Czy wiesz, jaki jest Twój numer p(doom)? Jeżeli marszczysz czoło, zastanawiając się nad tym, czym jest ten dziwny twór, to raczej nie oczekujesz rychłej apokalipsy wywołanej przez sztuczną inteligencję. Jeśli natomiast masz go powyżej 15%, to wysoko oceniasz prawdopodobieństwo końca świata z tego właśnie powodu.
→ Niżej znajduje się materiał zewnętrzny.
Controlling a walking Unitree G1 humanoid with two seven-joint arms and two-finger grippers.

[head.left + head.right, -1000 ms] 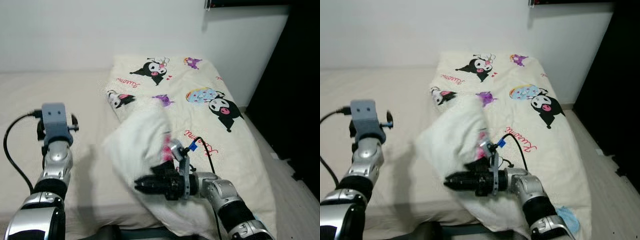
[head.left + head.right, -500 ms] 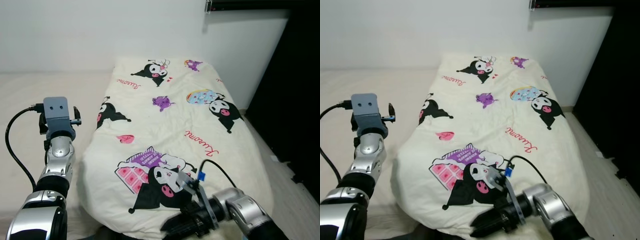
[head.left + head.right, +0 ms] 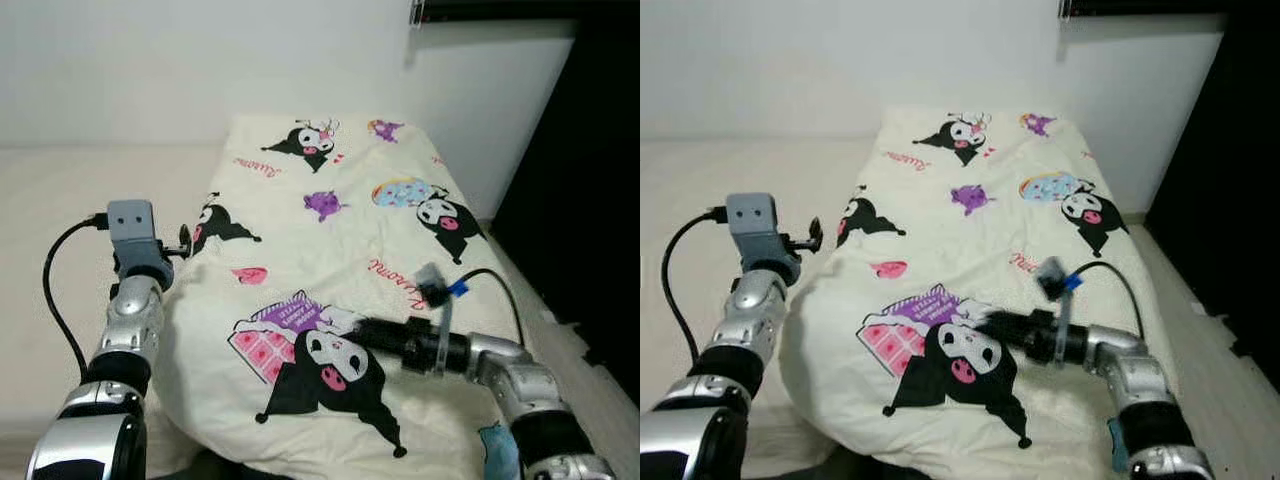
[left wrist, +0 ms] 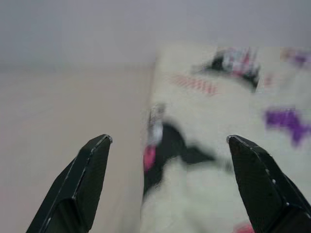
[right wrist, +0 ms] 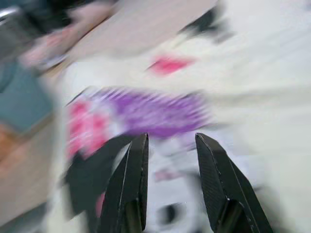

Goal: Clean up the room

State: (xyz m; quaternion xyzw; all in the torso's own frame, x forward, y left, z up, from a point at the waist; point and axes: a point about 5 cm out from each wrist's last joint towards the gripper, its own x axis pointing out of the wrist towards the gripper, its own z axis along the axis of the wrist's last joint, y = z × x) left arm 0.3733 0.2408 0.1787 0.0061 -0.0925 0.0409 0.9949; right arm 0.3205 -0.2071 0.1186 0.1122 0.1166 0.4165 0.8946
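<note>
A cream blanket printed with black cartoon characters lies spread flat along the right half of the bed. My right gripper rests low over its front part beside the big black-and-pink print, pointing left. In the right wrist view its fingers stand slightly apart, open, with blurred blanket showing beyond the gap. My left gripper is raised at the blanket's left edge and open wide with nothing between the fingers; its grey wrist box shows in the eye views.
Bare beige mattress stretches to the left of the blanket. A white wall backs the bed. A dark opening and a strip of floor lie to the right, with a blue item near the bed's front right corner.
A second ago the right gripper held a bunched fold of blanket up; the blanket now lies spread flat. The right gripper moved from the front edge up onto it. The left arm shifted right.
</note>
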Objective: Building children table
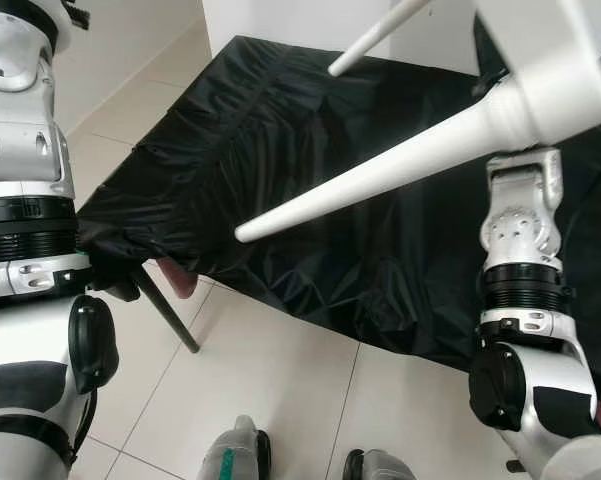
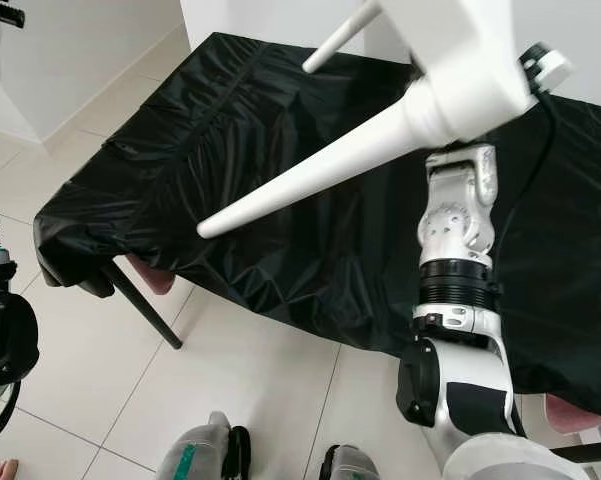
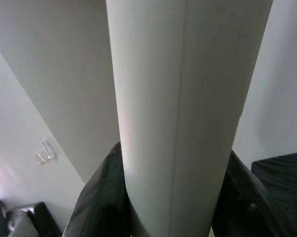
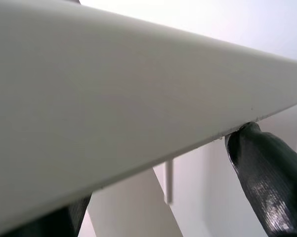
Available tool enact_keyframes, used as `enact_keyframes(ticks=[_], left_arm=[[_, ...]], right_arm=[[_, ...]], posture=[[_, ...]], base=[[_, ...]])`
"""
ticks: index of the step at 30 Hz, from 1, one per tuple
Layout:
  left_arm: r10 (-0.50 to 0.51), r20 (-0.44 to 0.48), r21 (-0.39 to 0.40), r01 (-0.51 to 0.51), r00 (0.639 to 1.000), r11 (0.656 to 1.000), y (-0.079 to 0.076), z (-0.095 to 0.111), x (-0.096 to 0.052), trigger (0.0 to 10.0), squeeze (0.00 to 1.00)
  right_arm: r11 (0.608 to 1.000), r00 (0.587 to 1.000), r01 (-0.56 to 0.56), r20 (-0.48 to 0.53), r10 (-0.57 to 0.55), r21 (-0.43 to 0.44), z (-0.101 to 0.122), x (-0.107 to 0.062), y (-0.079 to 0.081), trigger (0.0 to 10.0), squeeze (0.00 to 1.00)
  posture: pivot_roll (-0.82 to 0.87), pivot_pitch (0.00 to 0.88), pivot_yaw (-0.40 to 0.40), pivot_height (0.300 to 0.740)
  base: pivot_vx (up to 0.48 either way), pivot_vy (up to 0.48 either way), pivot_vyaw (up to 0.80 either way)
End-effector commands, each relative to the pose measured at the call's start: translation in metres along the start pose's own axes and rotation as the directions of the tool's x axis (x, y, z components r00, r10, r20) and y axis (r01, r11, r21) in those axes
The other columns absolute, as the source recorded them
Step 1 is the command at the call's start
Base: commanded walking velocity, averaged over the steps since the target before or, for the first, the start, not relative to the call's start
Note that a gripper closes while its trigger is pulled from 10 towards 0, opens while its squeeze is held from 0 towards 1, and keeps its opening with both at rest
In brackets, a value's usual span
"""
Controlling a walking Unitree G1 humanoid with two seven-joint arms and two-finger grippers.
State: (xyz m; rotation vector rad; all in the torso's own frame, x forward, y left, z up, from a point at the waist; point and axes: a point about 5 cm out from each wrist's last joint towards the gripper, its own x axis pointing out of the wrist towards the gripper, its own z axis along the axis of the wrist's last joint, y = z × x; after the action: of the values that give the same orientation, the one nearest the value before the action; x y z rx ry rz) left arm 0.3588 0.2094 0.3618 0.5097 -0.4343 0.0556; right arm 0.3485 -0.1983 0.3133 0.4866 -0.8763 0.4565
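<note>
Held aloft at the upper right of the head views, a white children's table (image 1: 550,70) is tilted over a black-draped surface (image 1: 310,200). 2 tapered legs (image 1: 380,175) are seen. The left gripper (image 3: 173,197) is clamped around a leg; the right gripper (image 4: 158,197) is pinched on the tabletop edge.

My two head eyes look forward and steeply down from above the black-draped table (image 1: 310,190), taking in the tiled floor (image 1: 270,390) on my near side of that table. Both share the cloth, the long white table leg (image 2: 310,175) slanting over it and my right arm (image 2: 455,260); the right eye sits a little further along, so the table shifts leftward in it. My left wrist camera looks along its fingers (image 3: 101,197), pressed very close to a white leg (image 3: 183,113). My right wrist camera sits equally close against a white edge (image 4: 138,94), above the table
</note>
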Motion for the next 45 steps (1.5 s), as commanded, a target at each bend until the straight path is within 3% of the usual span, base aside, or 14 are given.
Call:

Aleksandra Przegalińska, czyli współautorka recenzowanej książki, w jednym z podcastów twierdzi nawet, że niektórzy już teraz traktują swój p(doom) na równi ze wzrostem czy wagą. Jeśli dalej masz wątpliwości czy warto sięgnąć po tę książkę, zobacz, co sądzi o niej jej współautor, któremu nietypowo oddamy kilkaset znaków:

Wprowadzamy czytelników w fascynujący świat sztucznej inteligencji, zaczynając od analizy obecnego stanu technologii w pierwszym rozdziale. Podążając ścieżką Piewców AI i sprzedawców maści na szczury, pokazujemy różnorodność perspektyw i kontrowersji związanych z rozwojem sztucznej inteligencji. Stawiamy trudne, ale istotne pytania, inspirując czytelników do refleksji nad rolą technologii w biznesie. Przedstawiamy również przykłady firm, które skutecznie wykorzystują AI, pobudzając kreatywne myślenie. Analizujemy wpływ sztucznej inteligencji na społeczeństwo oraz zagłębiamy się w kwestie etyczne i społeczne związane z samoświadomymi systemami. W finałowym rozdziale rzucamy spojrzenie w przyszłość, ukazując wizję ewolucji sztucznej inteligencji.”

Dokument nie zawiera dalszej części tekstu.